Je me rappelais souvent ce genre de détails pendant la période où nous avions été séparés. Je ne pouvais faire un rêve sans qu'il soit dedans, chacune de mes pensées le concernait, je ne souriais qu'en me rappelant l'une de ses manies ou sa timidité. Un jour, quelques temps après être sortie de l'hôpital, j'avais compris que vivre comme ça n'était pas possible, alors j'avais décidé de devenir une nouvelle personne. J'avais perdu du poids, commencé à sortir avec Sean faisant semblant de l'aimer et à trainer avec mes amies comme si rien ne s'était passé. Je me mutilais pour me faire plus mal que le fait de vivre sans lui. Une fois, les filles m'avaient surprise en train de me faire vomir, et je n'avais rien pu leur donner comme explication que : "Caleb ne serait pas tombé amoureux de cette fille, donc il n'a pas pu lui faire du mal".
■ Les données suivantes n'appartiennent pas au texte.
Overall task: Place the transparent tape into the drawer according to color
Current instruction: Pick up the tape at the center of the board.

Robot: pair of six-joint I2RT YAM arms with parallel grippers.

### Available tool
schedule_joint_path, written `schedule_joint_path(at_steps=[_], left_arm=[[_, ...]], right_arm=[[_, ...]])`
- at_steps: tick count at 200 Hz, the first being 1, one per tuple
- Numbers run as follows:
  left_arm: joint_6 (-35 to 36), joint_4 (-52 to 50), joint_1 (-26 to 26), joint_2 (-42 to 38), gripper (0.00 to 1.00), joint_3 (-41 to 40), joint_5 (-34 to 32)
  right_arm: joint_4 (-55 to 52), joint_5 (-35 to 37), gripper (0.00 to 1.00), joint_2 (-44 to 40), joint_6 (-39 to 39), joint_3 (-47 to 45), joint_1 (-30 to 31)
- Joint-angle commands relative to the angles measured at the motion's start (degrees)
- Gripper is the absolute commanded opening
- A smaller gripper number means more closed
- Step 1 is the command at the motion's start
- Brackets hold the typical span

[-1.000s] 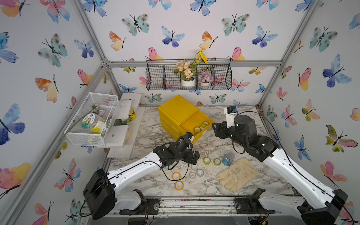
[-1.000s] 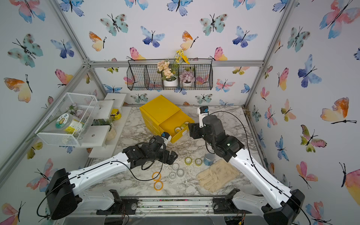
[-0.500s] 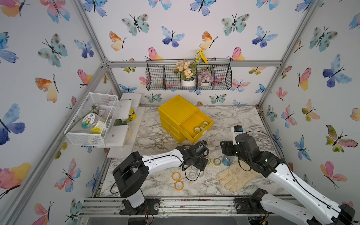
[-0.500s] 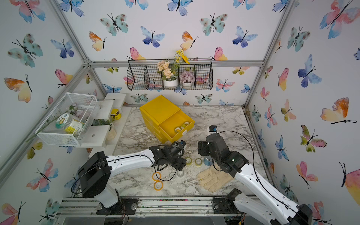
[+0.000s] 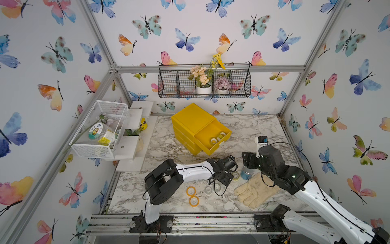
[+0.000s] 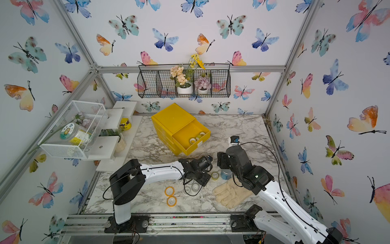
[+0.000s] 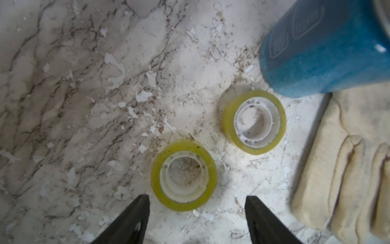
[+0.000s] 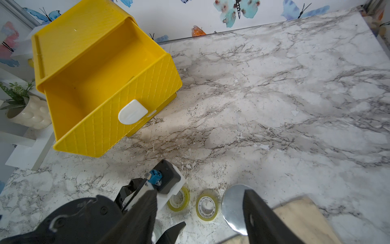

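Two yellow-green rolls of transparent tape [image 7: 183, 176] [image 7: 254, 122] lie flat on the marble. My left gripper [image 7: 197, 197] is open, its black fingertips [image 7: 144, 202] either side of the nearer roll's edge without touching it. In both top views it hangs low over the rolls [image 5: 235, 175] [image 6: 215, 175]. My right gripper [image 8: 200, 194] is open and empty above the same rolls [image 8: 206, 205] and the tin. Two orange rolls [image 5: 191, 191] and colourless ones [image 5: 208, 190] lie nearer the front. The yellow cabinet's top drawer [image 5: 213, 135] [image 8: 101, 84] stands open with yellow-green rolls [image 5: 213, 140] inside.
A blue tin with a silver top [image 7: 325, 46] [image 5: 247, 173] stands right beside the rolls. A cream glove [image 5: 256, 190] [image 7: 341, 169] lies in front of it. White shelves and a mesh basket [image 5: 99, 128] line the left wall.
My left arm has swung from beside the drawer to the yellow-green rolls and its jaws have narrowed. My right arm has drawn back from the drawer to above the blue tin.
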Motion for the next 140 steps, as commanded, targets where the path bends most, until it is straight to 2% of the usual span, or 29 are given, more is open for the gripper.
schedule_joint_path(at_steps=[1,99,140], left_arm=[[0.9,-1.9,0.4,2.1,0.76,1.7,-3.6],[1.3,-2.5,0.4,7.6,0.66,3.7,-6.1],[1.3,-2.5,0.1,7.0,0.51,3.2,-5.7]], right_arm=[[-1.6,2.4,0.69,-1.4,-0.1,2.3,-0.1],[-2.0,3.4,0.70,-2.8,-0.6,2.6,-0.1],[-2.0,4.3,0.70,-2.9,-0.6,2.3,-0.1]])
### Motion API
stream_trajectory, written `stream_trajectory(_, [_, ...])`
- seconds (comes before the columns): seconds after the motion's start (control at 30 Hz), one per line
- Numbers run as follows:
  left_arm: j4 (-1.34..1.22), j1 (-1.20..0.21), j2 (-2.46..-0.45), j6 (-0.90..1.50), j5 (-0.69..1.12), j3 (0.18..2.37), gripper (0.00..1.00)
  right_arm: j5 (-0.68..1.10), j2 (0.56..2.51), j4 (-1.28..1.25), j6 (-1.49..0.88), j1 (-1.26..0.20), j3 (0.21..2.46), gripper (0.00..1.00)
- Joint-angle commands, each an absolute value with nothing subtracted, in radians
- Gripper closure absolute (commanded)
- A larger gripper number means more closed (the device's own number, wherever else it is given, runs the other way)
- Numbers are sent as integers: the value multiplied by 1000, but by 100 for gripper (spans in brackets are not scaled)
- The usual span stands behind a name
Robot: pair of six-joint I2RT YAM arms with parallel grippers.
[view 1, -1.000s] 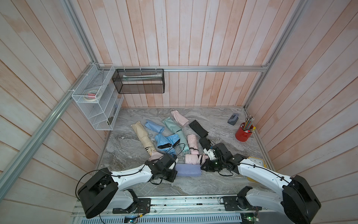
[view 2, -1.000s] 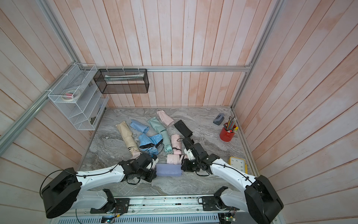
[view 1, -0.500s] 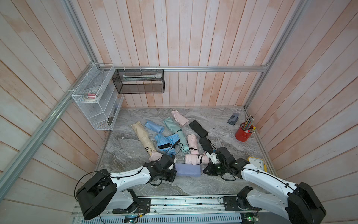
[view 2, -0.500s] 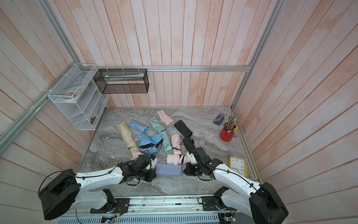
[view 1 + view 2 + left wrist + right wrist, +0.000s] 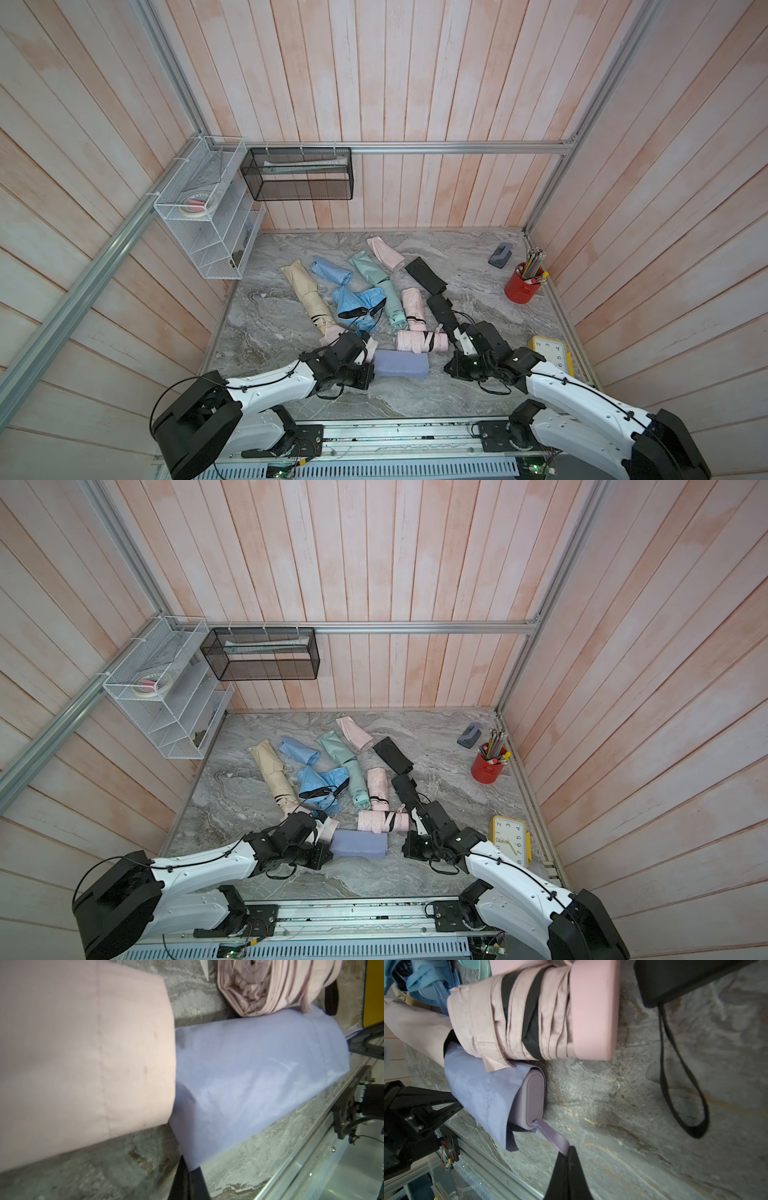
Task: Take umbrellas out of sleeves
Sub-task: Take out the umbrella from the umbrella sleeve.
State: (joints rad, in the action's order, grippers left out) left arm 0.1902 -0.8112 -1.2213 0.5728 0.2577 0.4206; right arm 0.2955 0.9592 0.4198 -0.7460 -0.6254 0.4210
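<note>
The right end effector [image 5: 566, 1152] is closed narrowly on the lavender wrist cord [image 5: 550, 1132], which is drawn taut from the lavender umbrella [image 5: 534, 1099]. Only the handle end of that umbrella is exposed, at the mouth of the lavender sleeve [image 5: 477, 1093]. The left end effector [image 5: 189, 1167] is shut, and a corner of the sleeve's far, closed end appears to be pinched in it. The sheathed umbrella is found near the front edge of the surface [image 5: 415, 399], between the two arms.

Several failures can be expected from here. The pull is carried by a thin, slick cord alone, so it may be lost from the fingertips if the fabric binds. Only a little cloth seems to be held at the closed end. If that is released, sleeve and umbrella would be dragged together and nothing extracted. The pink umbrella [image 5: 519, 1016] is resting on the sleeve near its mouth, so it may be dragged along or may pin the fabric. The black strap [image 5: 683, 1093] is looped on the surface just beside the pulling end effector and could be snagged. The yellow clock [image 5: 550, 353], near the right arm, could be knocked.
</note>
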Motion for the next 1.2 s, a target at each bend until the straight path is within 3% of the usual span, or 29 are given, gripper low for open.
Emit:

Mes parents ? Ils faisaient comme-ci de rien n'était, ils s'étaient remis ensemble pour je ne sais qu'elle raison et vivaient comme des gens normaux, ne voyant pas que leur fille avait changé. Ma mère avait souri quand elle avait vu que je perdais du poids, mais à chaque fois qu'elle voyait mes bras, son expression changeait.

Je chassais toutes ses pensées de ma tête et me glissai doucement sur l'homme merveilleux qui était à mes côtés pour me retrouver complètement allongée sur lui.
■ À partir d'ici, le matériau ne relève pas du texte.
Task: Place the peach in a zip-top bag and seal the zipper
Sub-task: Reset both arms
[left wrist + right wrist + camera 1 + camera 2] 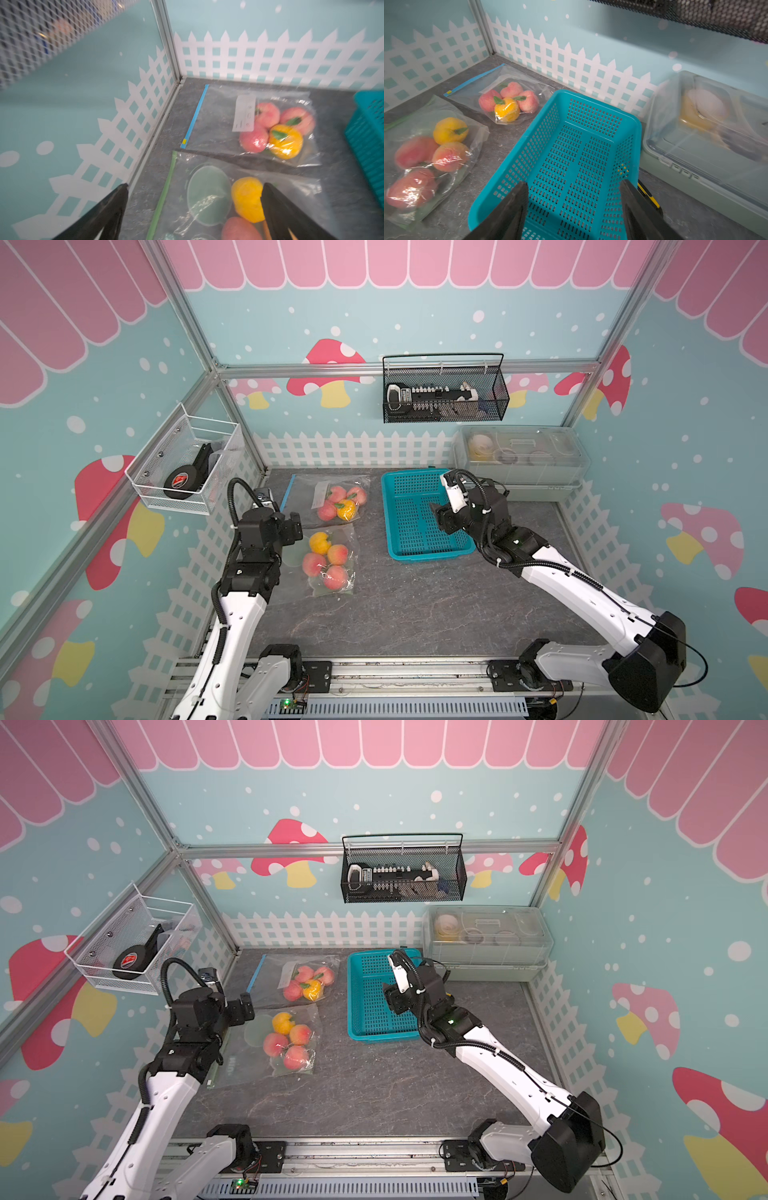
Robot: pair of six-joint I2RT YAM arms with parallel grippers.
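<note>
Grey worktop [415,605], left of centre: near bag [332,564] lies just under left gripper [195,187], wide, empty; green zipper [164,195] runs alongside. Farther off, right gripper [573,182], part-open, empty, over basket [387,514].

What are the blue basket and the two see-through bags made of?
The blue basket looks like hard moulded plastic: smooth, slightly glossy, with neat rows of slots. The blue-zipper bag and the green-zipper bag look like thin clear plastic film: crinkled, with shiny glints.
</note>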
- Est-ce un rêve ? marmonna-t-il.

- C'est tous sauf un rêve mon ange, lui chuchotai-je à l'oreille.

Il passa ses bras autour de moi et sourit sans pour autant ouvrir les yeux. Je me mis sur les coudes, vins poser mon front contre le sien et frôlai ses lèvres des miennes. Il émit un gémissement d'insatisfaction et colla ses lèvres contre les miennes. Chacun de ses baisers était un pur moment de bonheur, un remède pour réparer mon cœur en morceau, une connexion entre lui et moi.

- Je crois que je ne m'habituerais jamais à te voir auprès de moi chaque matin, dit-il en passant sa main sur mon dos.
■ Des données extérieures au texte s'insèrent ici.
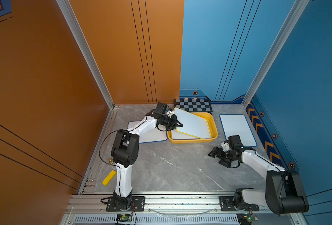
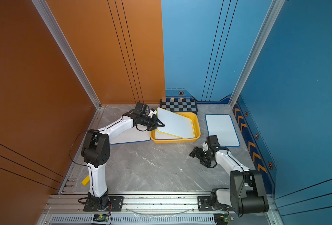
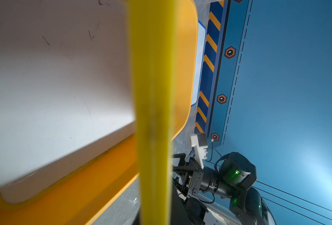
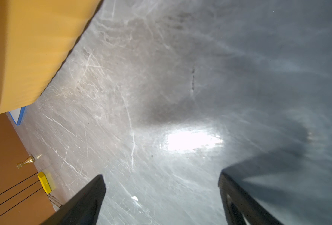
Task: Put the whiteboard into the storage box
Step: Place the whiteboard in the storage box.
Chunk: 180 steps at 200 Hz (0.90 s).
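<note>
Left fingers (image 1: 177, 124) pinch whiteboard (image 1: 192, 123) edge, tilted over storage box (image 1: 214, 126)

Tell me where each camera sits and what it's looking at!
Top views: side by side, high behind the robot, looking down on the table. The left arm and right arm show whole, with the left gripper gripping the whiteboard over the storage box.
Left wrist: on the left arm, facing along the whiteboard's yellow edge toward the right arm.
Right wrist: on the right arm, facing down at the table. The right gripper shows its two fingers spread apart.
Shared: both wrist views catch the storage box's yellow wall.
</note>
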Available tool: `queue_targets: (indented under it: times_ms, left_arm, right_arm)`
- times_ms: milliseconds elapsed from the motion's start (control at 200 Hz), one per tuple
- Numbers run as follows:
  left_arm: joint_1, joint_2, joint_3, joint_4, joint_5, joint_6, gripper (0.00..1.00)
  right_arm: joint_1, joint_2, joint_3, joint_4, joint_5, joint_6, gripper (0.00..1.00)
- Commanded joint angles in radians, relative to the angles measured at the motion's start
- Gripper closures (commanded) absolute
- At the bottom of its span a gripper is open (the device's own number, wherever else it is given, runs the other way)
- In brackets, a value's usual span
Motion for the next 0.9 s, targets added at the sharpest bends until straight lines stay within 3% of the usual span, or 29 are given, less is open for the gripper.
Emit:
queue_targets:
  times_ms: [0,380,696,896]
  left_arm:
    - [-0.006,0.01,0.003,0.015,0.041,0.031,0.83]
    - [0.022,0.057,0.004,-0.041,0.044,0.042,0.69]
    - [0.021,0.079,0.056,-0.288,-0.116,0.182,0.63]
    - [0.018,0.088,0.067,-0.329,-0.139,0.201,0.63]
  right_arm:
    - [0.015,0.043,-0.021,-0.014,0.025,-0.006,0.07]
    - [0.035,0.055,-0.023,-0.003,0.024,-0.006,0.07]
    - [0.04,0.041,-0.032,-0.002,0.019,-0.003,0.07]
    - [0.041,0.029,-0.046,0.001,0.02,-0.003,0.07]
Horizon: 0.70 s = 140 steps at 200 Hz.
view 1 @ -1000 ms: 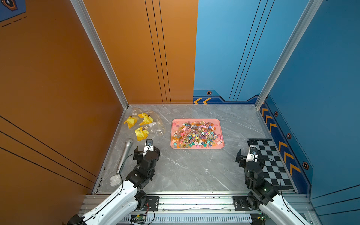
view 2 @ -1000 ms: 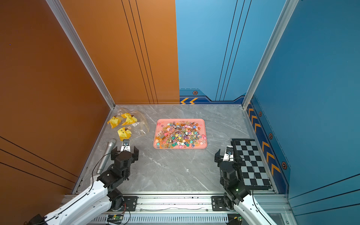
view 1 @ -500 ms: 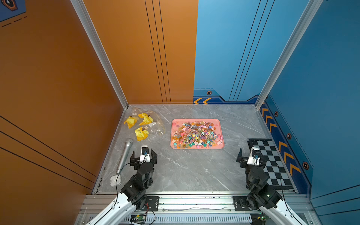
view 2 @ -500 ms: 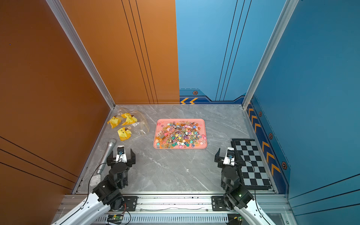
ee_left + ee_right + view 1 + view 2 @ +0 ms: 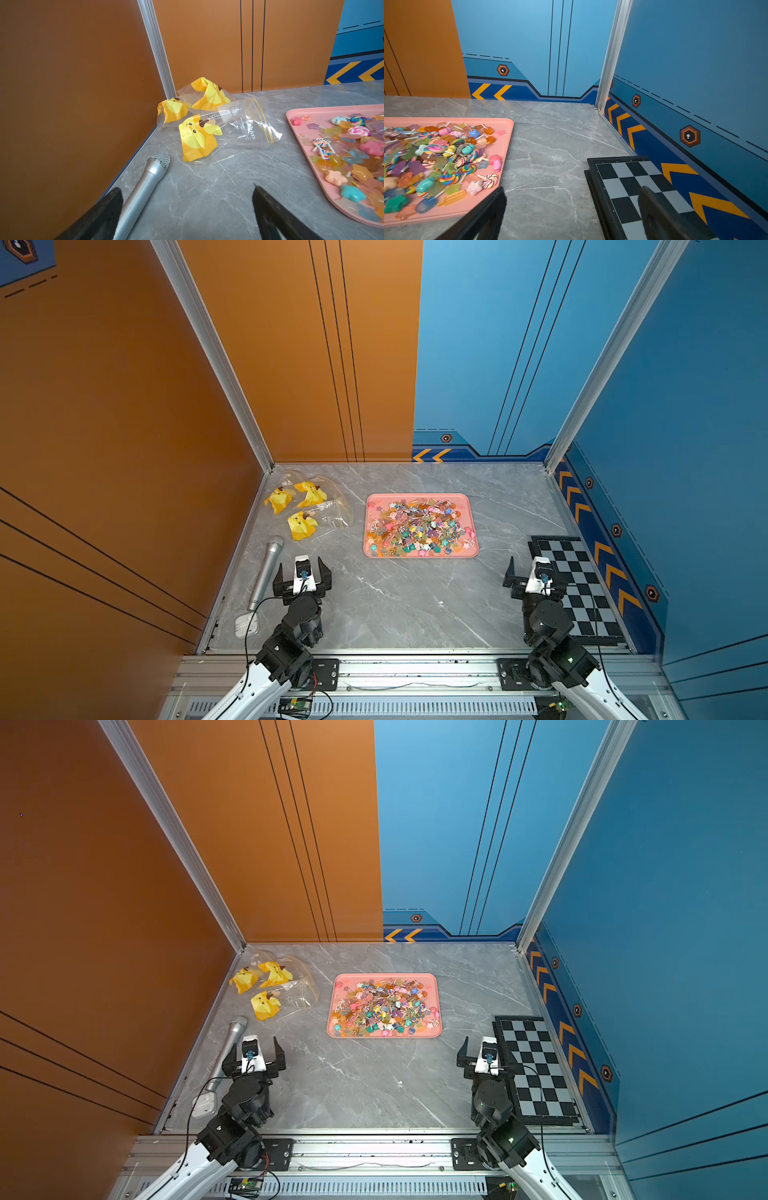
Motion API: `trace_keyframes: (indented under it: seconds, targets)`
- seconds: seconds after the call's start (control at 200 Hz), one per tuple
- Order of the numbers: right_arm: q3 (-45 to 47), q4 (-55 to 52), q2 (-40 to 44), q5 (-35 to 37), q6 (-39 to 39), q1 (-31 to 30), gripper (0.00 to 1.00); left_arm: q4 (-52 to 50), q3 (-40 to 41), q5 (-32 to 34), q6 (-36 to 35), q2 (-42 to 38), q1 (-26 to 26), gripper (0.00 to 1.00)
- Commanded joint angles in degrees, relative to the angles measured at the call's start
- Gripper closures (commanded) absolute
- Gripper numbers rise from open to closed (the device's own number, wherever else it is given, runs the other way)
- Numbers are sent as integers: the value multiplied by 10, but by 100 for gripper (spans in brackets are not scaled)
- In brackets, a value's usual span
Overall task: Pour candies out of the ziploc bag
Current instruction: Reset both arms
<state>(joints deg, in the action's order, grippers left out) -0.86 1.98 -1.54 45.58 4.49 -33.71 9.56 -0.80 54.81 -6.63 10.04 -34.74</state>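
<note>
1. Drawn back since a second ago: your left gripper [image 5: 301, 566] and right gripper [image 5: 535, 569], both spread wide and empty.
2. Candies [image 5: 419, 526] fill tray [image 5: 420, 497], ahead between your grippers.
3. Bag [image 5: 333, 515] lies ahead of left gripper.

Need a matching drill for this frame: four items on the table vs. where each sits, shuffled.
A candies
B ziploc bag
C microphone
D chessboard

1 beside the blue side wall
2 piled on the pink tray
3 far corner by the orange wall
4 beside the left gripper

Pairs: A-2, B-3, C-4, D-1
</note>
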Motion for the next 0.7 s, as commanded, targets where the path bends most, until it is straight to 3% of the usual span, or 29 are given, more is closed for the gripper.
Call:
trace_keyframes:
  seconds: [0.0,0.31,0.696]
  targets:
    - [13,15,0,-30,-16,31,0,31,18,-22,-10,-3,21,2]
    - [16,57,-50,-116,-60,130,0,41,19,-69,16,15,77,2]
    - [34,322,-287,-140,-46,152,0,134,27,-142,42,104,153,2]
Je posai ma tête sur son torse et dessinai des cercles avec mon doigt sur sa peau.

- Tu vas devoir, car moi je compte passer la plupart de mes nuits avec toi.

J'aurais aimé le connaitre moins bien, car dès que je le sentis se raidir sous moi, je su qu'il y avait un problème. Il me repoussa pour se lever et je vins me planter en face de lui. Des larmes apparurent aux coins de ses yeux et il serra les dents.

- Je... commença-t-il d'une voix étranglée. Je pars dans deux jours.

Il partait ? Un rire sortit de ma gorge sans que je le veuille. Cela devait être une blague, il ne pouvait pas me faire ça ! Pas maintenant. Je fis la première chose qui me vint à l'esprit : le gifler, le plus fort que je le pouvais. Ca ne fit qu'augmenter ses larmes, il essaya de me prendre dans ses bras, mais je me ravisai et tournai les talons. Les jambes tremblantes, je m'approchai de la porte et quand j'allais attraper la poignée, il se mit entre moi et celle-ci. Sa lèvre inférieure tremblait et ses larmes roulaient sur ses joues, à cette vision, je ne pus plus rester de marbre. Je tombais dans ses bras et commençai à sangloter la tête posée sur son épaule.

- Tu pars parce que tu crois que je ne t'aime pas ? lui demandai-je, la respiration courte. Car c'est le cas, je t'aime, plus que tout au monde !

- Non mon cœur, si tu savais... J'ai tout essayé pour rester, mais je ne peux pas obliger ma famille à quitter leur vie pour moi.

Je hochai la tête, même si ma pensée était tout l'inverse : On s'en fiche de sa famille ! Nous deux c'est plus important !

- Combien de temps pars-tu ?

- Trois semaines, souffla-t-il.

Je ne dis plus rien et nous restâmes là, contre la porte, dans les bras l'un de l'autre.

Chaque personne sur cette terre à une âme, un coeur, une vie, moi je n'en ai qu'une partie : il est la moitié de mon coeur, mon âme soeur et ma vie tout simplement. Alors, je sais au fond de moi qu'il m'aime et ça, ça surpasse tous les kilomètres qui allaient nous séparer.